Yale constitutional law professor Akhil Reed Amar believes the Affordable Care Act is “easily and obviously constitutional.” His article in the latest issue of The Atlantic appears to be aimed at preserving ACA subsidies and protecting same-sex marriage.

With those caveats in mind, it’s still worthwhile to consider Amar’s argument that our nation’s highest court might benefit from adding viewpoints beyond those gained by people who earn undergraduate degrees from “elite colleges,” study law at Harvard or Yale, clerk for a Northeastern judge, then serve as a federal circuit-court judge. That’s been the background of every member of the U.S. Supreme Court since 2006.

But that was not the case in the nation’s past. Many justices came from other branches of government or even the private sector. Amar contends a range of perspectives can lead to better results.
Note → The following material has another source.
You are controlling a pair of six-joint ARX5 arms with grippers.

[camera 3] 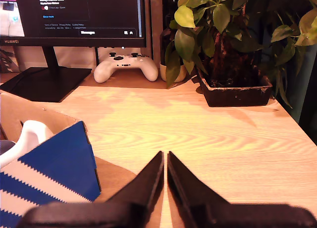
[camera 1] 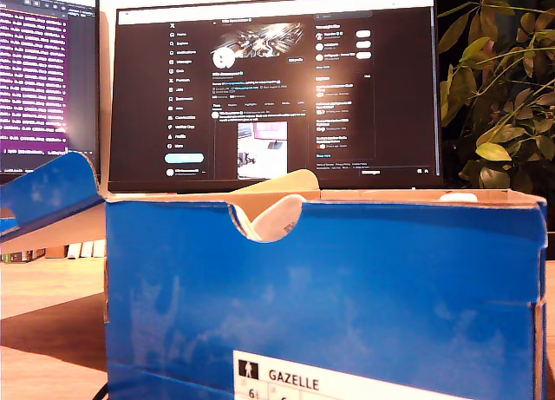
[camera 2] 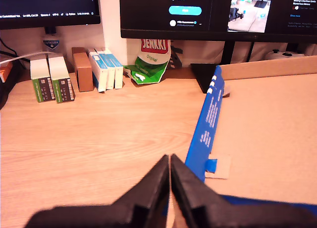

One virtue of appointing federal appellate judges to the Court is that these highly judicialized folk are already masters at applying Supreme Court doctrine. After all, this is what circuit-court judges do every day: they study and apply what the Supreme Court has said about one legal issue or another. One problem, however, is that Supreme Court precedent can be dead wrong. Sometimes, in fact, it is baloney. And lower-court judges, who daily slice and eat this doctrinal baloney, may be ill-equipped to see it for what it is. Specifically, they may be inclined to think that judges are more right than they really are, and other branches of government, more wrong. A lower court’s job is to follow the Supreme Court’s precedents, whether right or wrong. But the Supreme Court’s job, in certain situations, is to correct its past mistakes—to overrule or depart from erroneous precedents. (Brown famously and gloriously abandoned Plessy v. Ferguson’s malodorous “separate but equal” doctrine.) Someone who has not spent his or her entire life reading Supreme Court cases—who has instead spent time thinking directly about the Constitution and also spent time in a nonjudicial branch of government with its own distinct constitutional perspectives and traditions—may be particularly good at knowing judicial baloney when he or she sees it.